__What the task asks__: Make an exact copy of all the data.

[Start of Attachment]

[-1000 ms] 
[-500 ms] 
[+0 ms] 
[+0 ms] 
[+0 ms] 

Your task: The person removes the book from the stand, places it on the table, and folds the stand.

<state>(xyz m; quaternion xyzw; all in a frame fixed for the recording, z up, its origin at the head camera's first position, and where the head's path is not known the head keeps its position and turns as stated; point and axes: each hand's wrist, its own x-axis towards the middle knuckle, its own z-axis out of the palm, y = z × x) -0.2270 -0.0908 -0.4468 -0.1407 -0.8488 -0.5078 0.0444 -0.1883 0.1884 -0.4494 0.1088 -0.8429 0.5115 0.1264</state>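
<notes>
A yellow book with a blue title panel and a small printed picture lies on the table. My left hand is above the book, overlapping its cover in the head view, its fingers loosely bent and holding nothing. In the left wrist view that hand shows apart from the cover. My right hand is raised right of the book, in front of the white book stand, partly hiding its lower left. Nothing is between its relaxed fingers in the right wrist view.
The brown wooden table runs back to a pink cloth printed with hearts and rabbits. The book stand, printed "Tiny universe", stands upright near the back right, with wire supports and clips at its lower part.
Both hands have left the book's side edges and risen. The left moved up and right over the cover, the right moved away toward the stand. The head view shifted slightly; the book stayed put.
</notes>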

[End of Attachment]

__Result__:
[-1000 ms] 
[-500 ms] 
[+0 ms] 
[+0 ms] 
[+0 ms] 

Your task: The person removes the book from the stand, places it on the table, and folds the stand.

<state>(xyz m; quaternion xyzw; all in a frame fixed for the recording, z up, its origin at the head camera's first position, and where the head's path is not known the head keeps its position and turns as stated; point and axes: each hand's wrist, its own x-axis towards the middle knuckle, its own z-axis out of the palm, y = z × x) -0.2270 -0.0908 -0.4468 -0.1407 -0.8488 -0.5078 0.0444 -0.1883 0.1884 -0.4494 0.1088 -0.8429 0.5115 0.1264</state>
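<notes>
A yellow book with a blue title panel and a small printed picture lies on the table. My left hand is above the book, overlapping its cover in the head view, its fingers loosely bent and holding nothing. In the left wrist view that hand shows apart from the cover. My right hand is raised right of the book, in front of the white book stand, partly hiding its lower left. Nothing is between its relaxed fingers in the right wrist view.
The brown wooden table runs back to a pink cloth printed with hearts and rabbits. The book stand, printed "Tiny universe", stands upright near the back right, with wire supports and clips at its lower part.
Both hands have left the book's side edges and risen. The left moved up and right over the cover, the right moved away toward the stand. The head view shifted slightly; the book stayed put.
</notes>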

Work on this exercise is done.